Separation Agreement, dated July 23, 2018, by and between the Registrant and Christopher Battles

EX-10.1 2 logm-ex101_228.htm EX-10.1 logm-ex101_228.htm

Exhibit 10.1

July 23, 2018

 

Christopher Battles

464 Virginia Avenue

San Mateo

CA 94402

 

RE:Separation Agreement

 

Dear Chris,

 

In connection with the termination of your employment with LogMeIn USA, Inc., (the “Company”) on August 15th, 2018, you are eligible to receive the severance benefits described in the “Description of Severance Benefits” attached to this letter agreement as Attachment A, contingent upon your signing and returning this letter agreement to Jo Deal, CHRO by August 13th, 2018, and do not revoke your acceptance of it.  By signing and returning this letter agreement (hereinafter, the “Letter Agreement”), and allowing it to become irrevocable, you will be entering into a binding agreement with the Company and will be agreeing to the terms and conditions set forth in the numbered paragraphs below, including the release of claims set forth in paragraph 3.  Therefore, you are advised to consult with an attorney before signing this Letter Agreement.  You may revoke your acceptance of this Separation Agreement for any reason, or no reason at all, within seven (7) calendar days after you have signed it (the “Revocation Period”), in writing via email, overnight mail, or facsimile.
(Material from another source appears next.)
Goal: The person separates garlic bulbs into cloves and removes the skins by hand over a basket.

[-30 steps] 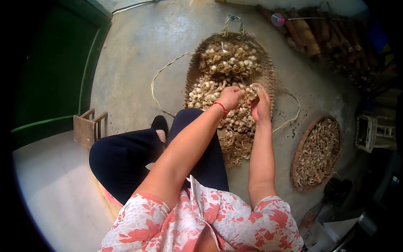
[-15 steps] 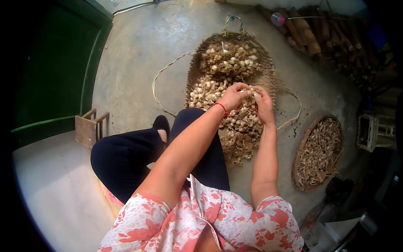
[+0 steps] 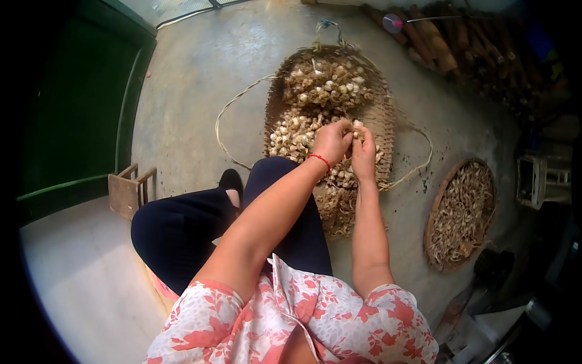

Any such revocation must state that it is a revocation of this Separation Agreement, must be in writing and must be delivered within the seven (7) calendar day Revocation Period to: Jo Deal, CHRO, LogMeIn USA, Inc., ***@***, 333 Summer Street, Boston, MA 02210.

Upon your signing and returning this Letter Agreement by August 13th, 2018, unless you later revoke your acceptance of it, you will receive the severance benefits described in Attachment A from the Company.  Also, regardless of signing this Letter Agreement, if eligible, you may elect to continue receiving group medical insurance pursuant to the federal “COBRA” law, 29 U.S.C. § 1161 et seq.  All premium costs for COBRA shall be paid by you on a monthly basis for as long as, and to the extent that, you remain eligible for COBRA continuation.  You should consult the COBRA materials to be provided by the Company for details regarding these benefits.  All other benefits, including life insurance and long-term disability, will cease upon your Termination Date.  Further, pursuant to the Company’s Stock Incentive Plan, any vested RSUs at the time of termination that you have not yet sold, can be sold by you at any point in the future.  You do not have any time restriction to sell your shares.  Any RSUs that remain unvested as of the Termination Date will immediately and automatically forfeit.  

The following numbered paragraphs set forth the terms and conditions that will apply if you timely sign and return this Letter Agreement:

1.

Termination Date - Your date of termination from the Company is August 15th, 2018 (the “Termination Date”).

 


 

2.

Description of Severance Benefits - The severance benefits to be paid to you if you timely sign and return this Letter Agreement are described in the “Description of Severance Benefits” attached as Attachment A (the “Severance Benefits”).

3.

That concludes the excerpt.